Charlie Hebdo : dix  ans d’aveuglement, de renoncements, de drames.

Peut-on encore croire au sursaut en ce début d’année 2025 ?
Tribune de Josiane Gasparini, membre d’Unité laïque

Il y a dix ans, le 7 janvier 2015, les frères Kouachi, petits délinquants radicalisés en prison au contact de salafistes proches d’Al-Qaïda, lobotomisés par une interprétation extrémiste et enragée de l’islam, perpétraient un carnage dans les locaux du journal satirique Charlie Hebdo. Sous les balles de ces deux déments transformés en machines de guerre au service d’une idéologie mortifère, des hommes et des femmes armés de leurs seuls crayons et de leur humour ont payé de leur vie leur impertinence, leur irrévérence, leur liberté de se moquer de tout et de tous. Leur crime, aux yeux de leurs bourreaux, fut de publier des dessins considérés comme blasphématoires à l’égard d’une religion.

Mais l’horreur ne s’arrête pas là. Le lendemain, Amedy Coulibaly tue une policière et le surlendemain, se réclamant de l’Etat islamique, il prend en otages, parce que juifs, employés et clients d’une supérette casher porte de Vincennes, à Paris. Il tue quatre d’entre eux avant d’être à son tour abattu lors de l’assaut donné par les forces de l’ordre.

Illustration signée C215

Manifestant leur dégoût et leur colère, plus de quatre millions de personnes ont défilé dans les rues de notre pays les 10 et 11 janvier. Des chefs d’État, venus du monde entier pour condamner cette folie meurtrière et apporter leur soutien à la France, ont marché à Paris à la tête d’un imposant cortège de plus d’un million et demi de personnes brandissant des pancartes appelant à la fraternité.

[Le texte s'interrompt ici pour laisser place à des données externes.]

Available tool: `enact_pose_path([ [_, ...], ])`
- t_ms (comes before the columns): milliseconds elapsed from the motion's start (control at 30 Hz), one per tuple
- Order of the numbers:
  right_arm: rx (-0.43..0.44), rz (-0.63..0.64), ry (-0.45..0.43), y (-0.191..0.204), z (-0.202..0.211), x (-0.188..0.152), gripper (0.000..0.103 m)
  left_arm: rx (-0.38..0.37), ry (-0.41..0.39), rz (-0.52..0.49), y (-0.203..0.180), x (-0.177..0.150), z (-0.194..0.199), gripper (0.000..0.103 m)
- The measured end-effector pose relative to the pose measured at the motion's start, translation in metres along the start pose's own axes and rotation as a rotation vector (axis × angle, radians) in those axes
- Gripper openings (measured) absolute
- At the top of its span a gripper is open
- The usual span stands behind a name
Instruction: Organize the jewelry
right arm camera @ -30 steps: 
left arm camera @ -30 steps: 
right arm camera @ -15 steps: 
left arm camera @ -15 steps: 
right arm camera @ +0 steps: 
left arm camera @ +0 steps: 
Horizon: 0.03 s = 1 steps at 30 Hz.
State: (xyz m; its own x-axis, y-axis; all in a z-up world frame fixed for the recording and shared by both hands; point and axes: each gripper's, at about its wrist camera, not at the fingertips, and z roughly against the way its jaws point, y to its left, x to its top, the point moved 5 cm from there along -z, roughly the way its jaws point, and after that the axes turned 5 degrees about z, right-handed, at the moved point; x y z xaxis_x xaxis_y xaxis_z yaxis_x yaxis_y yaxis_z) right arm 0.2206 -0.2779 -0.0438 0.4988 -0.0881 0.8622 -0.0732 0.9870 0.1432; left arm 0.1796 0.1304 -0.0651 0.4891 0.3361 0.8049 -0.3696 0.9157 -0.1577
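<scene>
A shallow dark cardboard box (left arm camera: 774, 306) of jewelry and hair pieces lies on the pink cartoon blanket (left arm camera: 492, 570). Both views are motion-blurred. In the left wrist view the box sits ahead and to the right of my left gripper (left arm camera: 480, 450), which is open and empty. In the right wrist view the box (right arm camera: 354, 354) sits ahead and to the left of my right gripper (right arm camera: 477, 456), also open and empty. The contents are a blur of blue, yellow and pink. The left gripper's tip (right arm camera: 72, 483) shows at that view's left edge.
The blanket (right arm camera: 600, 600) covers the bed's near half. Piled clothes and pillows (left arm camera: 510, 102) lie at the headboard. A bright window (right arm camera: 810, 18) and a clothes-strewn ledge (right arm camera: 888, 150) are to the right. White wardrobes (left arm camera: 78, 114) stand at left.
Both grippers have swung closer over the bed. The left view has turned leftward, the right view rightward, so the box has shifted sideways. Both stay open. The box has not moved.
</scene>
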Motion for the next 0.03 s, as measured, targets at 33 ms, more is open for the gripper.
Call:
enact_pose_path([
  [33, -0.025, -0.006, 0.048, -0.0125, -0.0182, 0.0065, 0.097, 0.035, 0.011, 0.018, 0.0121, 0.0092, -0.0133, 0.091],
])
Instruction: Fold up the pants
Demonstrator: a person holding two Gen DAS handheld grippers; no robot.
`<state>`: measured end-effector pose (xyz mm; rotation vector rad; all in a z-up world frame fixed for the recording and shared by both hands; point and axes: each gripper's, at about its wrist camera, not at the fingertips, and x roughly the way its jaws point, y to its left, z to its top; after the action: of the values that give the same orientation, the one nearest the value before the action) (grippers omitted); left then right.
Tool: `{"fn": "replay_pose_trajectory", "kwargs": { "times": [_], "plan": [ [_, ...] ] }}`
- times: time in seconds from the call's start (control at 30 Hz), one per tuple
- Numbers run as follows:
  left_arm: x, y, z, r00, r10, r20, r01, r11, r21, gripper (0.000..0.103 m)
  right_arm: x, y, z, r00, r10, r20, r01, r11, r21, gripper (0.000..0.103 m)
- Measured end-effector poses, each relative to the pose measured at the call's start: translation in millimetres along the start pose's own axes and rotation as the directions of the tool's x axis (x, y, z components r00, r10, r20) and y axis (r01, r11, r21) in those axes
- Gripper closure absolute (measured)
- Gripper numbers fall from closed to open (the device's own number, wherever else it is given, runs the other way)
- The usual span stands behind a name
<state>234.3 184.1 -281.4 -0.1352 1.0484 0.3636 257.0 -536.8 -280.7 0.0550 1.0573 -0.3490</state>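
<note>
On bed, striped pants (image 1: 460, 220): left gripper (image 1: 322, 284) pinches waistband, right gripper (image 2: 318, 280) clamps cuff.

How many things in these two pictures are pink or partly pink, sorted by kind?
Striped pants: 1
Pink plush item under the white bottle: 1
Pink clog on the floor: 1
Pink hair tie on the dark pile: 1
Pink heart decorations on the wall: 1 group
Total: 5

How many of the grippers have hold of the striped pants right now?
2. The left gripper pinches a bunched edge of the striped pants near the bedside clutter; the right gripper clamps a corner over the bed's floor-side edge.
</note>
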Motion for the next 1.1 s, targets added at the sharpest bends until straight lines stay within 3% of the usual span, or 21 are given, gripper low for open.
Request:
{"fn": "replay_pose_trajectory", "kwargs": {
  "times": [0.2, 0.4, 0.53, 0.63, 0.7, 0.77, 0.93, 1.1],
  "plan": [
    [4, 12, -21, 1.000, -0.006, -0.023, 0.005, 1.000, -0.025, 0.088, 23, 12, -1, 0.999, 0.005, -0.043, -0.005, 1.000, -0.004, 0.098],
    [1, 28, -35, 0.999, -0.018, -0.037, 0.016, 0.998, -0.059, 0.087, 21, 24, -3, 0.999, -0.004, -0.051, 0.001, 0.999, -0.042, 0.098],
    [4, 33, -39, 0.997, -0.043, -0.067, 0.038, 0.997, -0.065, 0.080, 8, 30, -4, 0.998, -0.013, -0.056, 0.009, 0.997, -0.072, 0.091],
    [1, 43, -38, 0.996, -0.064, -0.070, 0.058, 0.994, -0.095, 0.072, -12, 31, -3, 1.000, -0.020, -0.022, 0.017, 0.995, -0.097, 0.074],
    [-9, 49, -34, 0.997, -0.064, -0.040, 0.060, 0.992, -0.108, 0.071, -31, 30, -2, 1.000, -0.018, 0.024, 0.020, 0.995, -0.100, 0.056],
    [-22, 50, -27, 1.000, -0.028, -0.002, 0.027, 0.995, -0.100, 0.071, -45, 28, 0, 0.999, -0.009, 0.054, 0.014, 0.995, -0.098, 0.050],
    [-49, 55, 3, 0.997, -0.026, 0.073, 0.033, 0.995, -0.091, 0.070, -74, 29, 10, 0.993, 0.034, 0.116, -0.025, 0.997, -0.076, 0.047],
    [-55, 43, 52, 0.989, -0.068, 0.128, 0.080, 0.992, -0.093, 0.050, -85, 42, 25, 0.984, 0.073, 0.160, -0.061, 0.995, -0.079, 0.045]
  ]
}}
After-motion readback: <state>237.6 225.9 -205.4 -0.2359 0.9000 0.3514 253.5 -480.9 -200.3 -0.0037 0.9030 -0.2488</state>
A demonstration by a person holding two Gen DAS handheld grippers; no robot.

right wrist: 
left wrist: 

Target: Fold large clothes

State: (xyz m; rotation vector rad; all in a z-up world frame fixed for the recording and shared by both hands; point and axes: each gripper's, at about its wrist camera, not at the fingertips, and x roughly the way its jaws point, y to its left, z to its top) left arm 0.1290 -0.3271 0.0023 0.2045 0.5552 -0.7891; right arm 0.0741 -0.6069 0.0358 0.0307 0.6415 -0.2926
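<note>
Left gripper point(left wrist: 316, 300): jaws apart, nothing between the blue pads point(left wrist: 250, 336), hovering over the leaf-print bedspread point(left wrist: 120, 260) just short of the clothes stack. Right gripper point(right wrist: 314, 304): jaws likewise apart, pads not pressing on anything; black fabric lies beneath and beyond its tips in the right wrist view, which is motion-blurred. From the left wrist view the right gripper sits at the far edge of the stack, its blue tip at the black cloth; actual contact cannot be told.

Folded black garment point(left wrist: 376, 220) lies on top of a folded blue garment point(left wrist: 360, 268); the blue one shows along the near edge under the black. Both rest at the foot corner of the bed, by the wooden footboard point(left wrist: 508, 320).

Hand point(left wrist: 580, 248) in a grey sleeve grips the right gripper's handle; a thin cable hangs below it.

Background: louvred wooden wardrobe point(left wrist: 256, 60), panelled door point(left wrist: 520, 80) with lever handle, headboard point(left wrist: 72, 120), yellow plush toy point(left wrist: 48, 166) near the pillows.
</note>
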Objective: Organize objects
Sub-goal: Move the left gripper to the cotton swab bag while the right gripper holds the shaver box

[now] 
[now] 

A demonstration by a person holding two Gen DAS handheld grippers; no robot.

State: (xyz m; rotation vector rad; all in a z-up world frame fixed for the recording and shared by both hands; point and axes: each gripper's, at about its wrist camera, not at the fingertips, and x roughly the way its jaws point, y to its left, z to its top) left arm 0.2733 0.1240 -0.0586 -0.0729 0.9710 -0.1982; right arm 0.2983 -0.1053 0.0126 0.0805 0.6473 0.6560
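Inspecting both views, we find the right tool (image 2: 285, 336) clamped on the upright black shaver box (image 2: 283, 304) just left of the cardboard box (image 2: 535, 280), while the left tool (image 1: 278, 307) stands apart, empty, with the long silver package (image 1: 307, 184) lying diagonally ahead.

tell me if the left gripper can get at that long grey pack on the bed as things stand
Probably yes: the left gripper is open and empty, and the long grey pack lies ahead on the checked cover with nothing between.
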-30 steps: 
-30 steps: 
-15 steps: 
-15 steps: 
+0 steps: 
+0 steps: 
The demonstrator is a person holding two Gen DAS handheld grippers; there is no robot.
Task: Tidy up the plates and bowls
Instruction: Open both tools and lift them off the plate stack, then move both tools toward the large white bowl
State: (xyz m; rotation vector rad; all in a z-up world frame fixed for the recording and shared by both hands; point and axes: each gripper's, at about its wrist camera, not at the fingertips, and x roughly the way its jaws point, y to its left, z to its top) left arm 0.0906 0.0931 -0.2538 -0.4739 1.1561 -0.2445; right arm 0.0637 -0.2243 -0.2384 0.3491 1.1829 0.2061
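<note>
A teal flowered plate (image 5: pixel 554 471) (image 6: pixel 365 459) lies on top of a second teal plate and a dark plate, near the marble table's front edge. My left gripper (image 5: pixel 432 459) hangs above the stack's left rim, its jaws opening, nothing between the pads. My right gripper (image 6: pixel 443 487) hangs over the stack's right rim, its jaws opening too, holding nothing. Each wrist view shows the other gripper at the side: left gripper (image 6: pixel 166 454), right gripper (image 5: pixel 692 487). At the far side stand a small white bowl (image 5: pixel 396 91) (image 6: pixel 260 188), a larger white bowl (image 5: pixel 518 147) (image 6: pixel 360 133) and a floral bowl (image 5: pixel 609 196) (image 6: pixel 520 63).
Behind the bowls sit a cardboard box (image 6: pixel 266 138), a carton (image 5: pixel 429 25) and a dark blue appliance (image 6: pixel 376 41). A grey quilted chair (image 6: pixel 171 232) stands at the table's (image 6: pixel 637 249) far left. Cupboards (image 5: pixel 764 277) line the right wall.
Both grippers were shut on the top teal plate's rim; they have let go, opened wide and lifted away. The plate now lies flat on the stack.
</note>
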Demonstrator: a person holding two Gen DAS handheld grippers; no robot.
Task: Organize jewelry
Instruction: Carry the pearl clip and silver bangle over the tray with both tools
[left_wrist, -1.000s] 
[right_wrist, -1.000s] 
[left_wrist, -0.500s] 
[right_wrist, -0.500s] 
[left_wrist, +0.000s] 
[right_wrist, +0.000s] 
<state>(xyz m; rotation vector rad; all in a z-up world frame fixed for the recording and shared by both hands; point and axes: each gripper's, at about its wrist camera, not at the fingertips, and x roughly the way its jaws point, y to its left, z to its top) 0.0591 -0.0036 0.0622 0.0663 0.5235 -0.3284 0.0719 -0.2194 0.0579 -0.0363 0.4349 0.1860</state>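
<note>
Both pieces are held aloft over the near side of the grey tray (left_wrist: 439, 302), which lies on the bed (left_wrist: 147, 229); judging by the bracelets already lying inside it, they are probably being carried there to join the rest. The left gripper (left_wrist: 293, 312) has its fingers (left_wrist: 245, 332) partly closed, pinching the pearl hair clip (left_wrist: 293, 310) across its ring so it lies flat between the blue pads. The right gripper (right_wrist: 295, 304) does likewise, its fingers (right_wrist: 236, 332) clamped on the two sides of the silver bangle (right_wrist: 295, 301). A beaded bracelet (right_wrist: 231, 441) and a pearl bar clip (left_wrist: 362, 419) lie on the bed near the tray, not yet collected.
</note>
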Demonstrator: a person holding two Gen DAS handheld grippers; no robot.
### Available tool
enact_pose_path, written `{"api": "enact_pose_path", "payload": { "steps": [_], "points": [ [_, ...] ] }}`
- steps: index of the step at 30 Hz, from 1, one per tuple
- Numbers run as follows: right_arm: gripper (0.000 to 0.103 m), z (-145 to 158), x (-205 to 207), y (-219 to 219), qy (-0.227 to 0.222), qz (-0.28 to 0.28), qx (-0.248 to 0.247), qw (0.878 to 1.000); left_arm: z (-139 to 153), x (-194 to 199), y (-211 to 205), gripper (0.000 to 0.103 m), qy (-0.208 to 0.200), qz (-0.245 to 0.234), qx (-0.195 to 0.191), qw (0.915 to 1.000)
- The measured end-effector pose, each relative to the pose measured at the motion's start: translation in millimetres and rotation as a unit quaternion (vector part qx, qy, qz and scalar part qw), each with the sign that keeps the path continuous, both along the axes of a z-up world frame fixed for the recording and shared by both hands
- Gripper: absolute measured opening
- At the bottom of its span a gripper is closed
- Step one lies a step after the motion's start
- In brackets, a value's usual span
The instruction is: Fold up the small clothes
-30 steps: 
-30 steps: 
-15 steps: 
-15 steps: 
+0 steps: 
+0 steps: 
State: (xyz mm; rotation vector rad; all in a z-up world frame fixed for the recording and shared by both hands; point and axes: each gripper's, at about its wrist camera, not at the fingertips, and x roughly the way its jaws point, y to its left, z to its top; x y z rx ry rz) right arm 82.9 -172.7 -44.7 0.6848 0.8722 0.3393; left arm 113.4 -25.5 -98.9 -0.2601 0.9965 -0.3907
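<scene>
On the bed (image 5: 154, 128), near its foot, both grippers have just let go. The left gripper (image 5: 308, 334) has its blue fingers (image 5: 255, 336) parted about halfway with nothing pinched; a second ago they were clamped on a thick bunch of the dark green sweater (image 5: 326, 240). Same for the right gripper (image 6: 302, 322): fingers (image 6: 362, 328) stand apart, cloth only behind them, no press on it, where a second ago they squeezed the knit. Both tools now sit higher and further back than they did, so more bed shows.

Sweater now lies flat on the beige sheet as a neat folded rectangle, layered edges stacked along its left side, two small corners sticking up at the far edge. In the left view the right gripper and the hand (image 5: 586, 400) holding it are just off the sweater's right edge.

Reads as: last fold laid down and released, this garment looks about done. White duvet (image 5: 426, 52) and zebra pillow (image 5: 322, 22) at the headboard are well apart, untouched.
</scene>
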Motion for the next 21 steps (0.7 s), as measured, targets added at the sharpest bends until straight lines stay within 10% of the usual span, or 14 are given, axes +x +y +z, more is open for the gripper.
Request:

Le 16 janvier lors des obsèques de Charb, directeur du journal et dessinateur, Jean-Luc Mélenchon,  déclarait avec emphase et une émotion non feinte : « Charb, tu as été assassiné comme tu le pressentais par nos plus anciens, nos plus cruels, nos plus constants, nos plus bornés ennemis : les fanatiques religieux, crétins sanglants qui vocifèrent de tous temps “à bas l’intelligence, vive la mort”.

Charb, ils n’auront jamais le dernier mot tant qu’il s’en trouvera pour continuer notre inépuisable rébellion […]. Charlie vivra, le délit de blasphème sera abrogé dans la France concordataire. La laïcité brocardée et les laïcards moqués ont la preuve par Charb de leur sens complet. »

La gauche du renoncement

Las, il n’aura pas fallu longtemps pour que le ton change du tout au tout et que « l’inépuisable rébellion » s’éteigne. Trois petites années, un échec à l’élection présidentielle et quelques dizaines de milliers de voix manquantes pour accéder au second tour. Et sur la base d’un calcul douteux, la France insoumise, cotisant désormais au vocable « islamophobie » comme pour mieux affirmer sa distance vis à vis de la critique des religions dont Charlie avait fait sa marque, défilait le 10 novembre 2019 à l’appel du CCIF (Collectif contre l’islamophobie en France, dissous en 2021 pour provocation à la haine et à la violence). Sidérant nombre de leurs compagnons de route de la première heure, les députés LFI signaient collectivement une tribune publiée dans Le Monde à l’initiative du même CCIF,dénonçant le racisme de l’État à l’égard des musulmans et qualifiant de liberticides les lois sur l’interdiction des signes religieux à l’école et du port de la burqa dans l’espace public. Lors de cette manifestation, tout sauf républicaine, dans laquelle furent scandés des slogans religieux, on a pu voir une sénatrice écologiste se faire photographier, hilare, à côté de jeunes femmes voilées portant une étoile jaune comme pour mieux souligner que les lois promulguées en 2004 et 2010 relèveraient de la période du régime collaborationniste de Vichy. Cet affichage assumé des concurrences mémorielles, cette volonté de banalisation de ce que fut la déportation de plusieurs millions de juifs pendant la seconde guerre mondiale sont le témoignage d’une ignorance patente de notre histoire, sinon d’une volonté de la manipuler au profit d’un relativisme qui trouve, hélas, un écho dans notre société, nos salles de classe et nos universités.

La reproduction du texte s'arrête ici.